In an opposition filed Monday evening, Sept. 20, to the Orange County, Calif., opioid plaintiffs’ motion for sanctions
, Endo concedes that it made “inadvertent errors” during discovery in the national opioid litigation but says some of the relief sought by the plaintiffs would “punish Endo for trying to fix
good-faith discovery errors” and “reward the People with a windfall that would eliminate their burden of proof on some elements of their claims.”
Endo specifically takes issue with the plaintiffs’ request to strike the testimony of former Senior Director of Clinical Affairs Linda Kitlinski in light of the company’s post-trial production of a 2009 email from Kitlinski that many plaintiffs
have referred to as a “smoking gun.” According to Endo, that email and two others cited by the plaintiffs evidence that employees “responsible for executing the company’s day-to-day educational grant functions” actually adhered to guidelines requiring separation between continuing medical education, or CME, sponsorships and Endo’s sales efforts.
“While Ms.

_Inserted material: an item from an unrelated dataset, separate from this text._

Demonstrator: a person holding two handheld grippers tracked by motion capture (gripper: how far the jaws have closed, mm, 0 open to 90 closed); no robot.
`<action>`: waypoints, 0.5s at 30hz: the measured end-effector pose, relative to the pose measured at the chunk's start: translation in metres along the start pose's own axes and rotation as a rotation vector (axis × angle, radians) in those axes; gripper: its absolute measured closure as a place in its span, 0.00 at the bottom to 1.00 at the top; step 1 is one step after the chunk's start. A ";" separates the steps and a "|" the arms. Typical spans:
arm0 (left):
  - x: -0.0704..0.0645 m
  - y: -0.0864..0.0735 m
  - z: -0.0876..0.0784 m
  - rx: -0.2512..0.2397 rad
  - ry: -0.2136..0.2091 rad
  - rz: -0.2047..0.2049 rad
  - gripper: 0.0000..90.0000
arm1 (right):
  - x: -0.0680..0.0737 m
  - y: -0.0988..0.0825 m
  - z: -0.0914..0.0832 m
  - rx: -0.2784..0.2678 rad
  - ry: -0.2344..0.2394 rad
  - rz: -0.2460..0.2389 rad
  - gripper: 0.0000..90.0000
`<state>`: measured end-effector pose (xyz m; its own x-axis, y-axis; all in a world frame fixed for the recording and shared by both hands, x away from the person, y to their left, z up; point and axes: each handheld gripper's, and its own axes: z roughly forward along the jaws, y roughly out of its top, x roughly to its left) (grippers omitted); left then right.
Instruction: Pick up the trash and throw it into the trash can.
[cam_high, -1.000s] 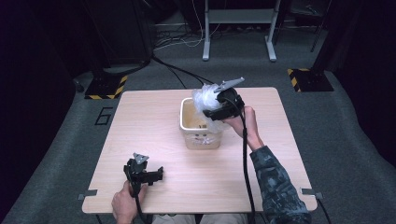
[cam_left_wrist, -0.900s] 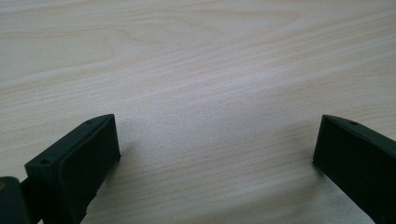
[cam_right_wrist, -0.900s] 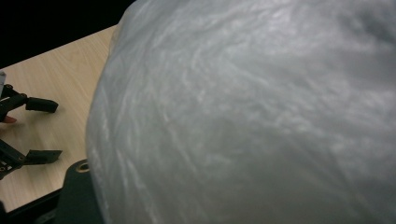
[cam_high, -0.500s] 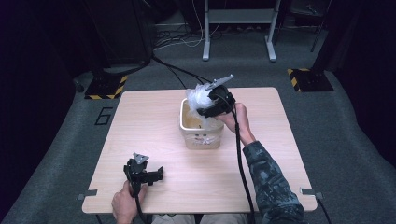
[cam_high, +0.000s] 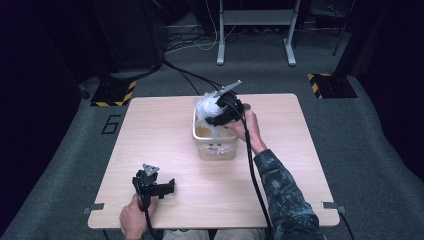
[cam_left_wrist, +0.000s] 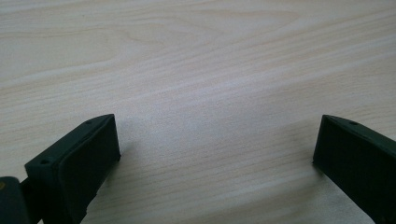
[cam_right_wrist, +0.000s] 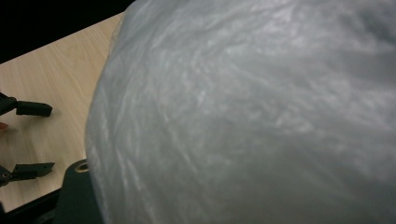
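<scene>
On the light wooden table stands a clear plastic tub, just right of centre. My right gripper hovers over the tub's far half, shut on a crumpled clear plastic bag that bulges above the rim. The right gripper view has that bag pressed close against the lens, with one black jaw at the lower left. My left gripper lies near the front left edge of the table, open. Its jaws stand wide apart over bare wood in the left gripper view, with nothing between them.
Dark carpet surrounds the table. A metal stand and cables lie on the floor behind it. Yellow-black marked plates sit off the far corners. The left gripper appears small at the left of the right gripper view.
My right hand has carried the bag a little left and down, closer onto the tub. The left gripper has stayed where it was.
</scene>
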<state>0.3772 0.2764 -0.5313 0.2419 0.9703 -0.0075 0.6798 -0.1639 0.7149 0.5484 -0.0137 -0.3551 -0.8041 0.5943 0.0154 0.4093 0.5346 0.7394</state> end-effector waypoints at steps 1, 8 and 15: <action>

Kitlinski expressed concern in the 2009 email that her strict adherence to guidelines related to the independence of CME programs may be viewed as contrary to the company’s business interests and negatively affect her future at the company,” Endo says, “she does not suggest, at any point, that she or anyone else engaged in conduct that would compromise the independence of CME efforts.” Kitlinski’s continuing employment at Endo after the 2009 email, Endo continues, suggests that “any business-related pressure Ms. Kitlinski may have felt in the fall of 2009 dissipated over the coming months and years, and that her concerns about her employment never came to pass.”
Endo says that to the extent the emails tend to impeach Kitlinski’s testimony to that effect, “the proper remedy is to admit the emails into evidence” so Judge Peter Wilson “can consider and weigh what (if any) bearing they have on Ms. Kitlinski’s testimony.” Endo does not oppose that relief.
Endo also argues that the plaintiffs’ request for a specific finding that continuing medical education programs funded by Endo “violated applicable regulatory and industry standards” is improper because the company’s discovery misconduct “was not willful,” and such a finding would be “grossly disproportionate.”
“If the Court ultimately determines, after weighing the evidence, that certain education programs that Endo sponsored were ‘not independent’ or ‘free from Endo’s influence,’ it can make such a finding,” but “there is no legitimate basis for making that finding without reviewing the evidence,” Endo maintains.
Endo further disputes the plaintiffs’ contentions regarding late production of information related to allegedly deceptive materials left behind in physicians’ offices. “The recent production of a small amount of additional ‘materials dropped’ data was not the result of any willful discovery misconduct,” Endo asserts, and its recent production merely filled a “small ‘gap’” in “the nearly ten-year collection of ‘materials dropped’ data that the People already had.” Endo adds that the new “leave behind” information would be “cumulative” on top of the “substantial” marketing evidence plaintiffs already introduced at trial.
Endo also repeats an argument made in response
to the motion for default judgment
filed against the company in the New York state court opioid trial: that the plaintiffs “chose to proceed with a trial knowing that Endo was continuing to search for and produce additional documents in other related cases, including in the MDL proceeding.”
“Having made a strategic choice to proceed to trial while discovery was ongoing, the People should not, as a matter of basic fairness, be allowed to cure deficiencies in their trial presentation by pointing to recent discovery productions,” Endo concludes.
A hearing on the motion for sanctions is set for Sept. 30 at 12 p.m. ET.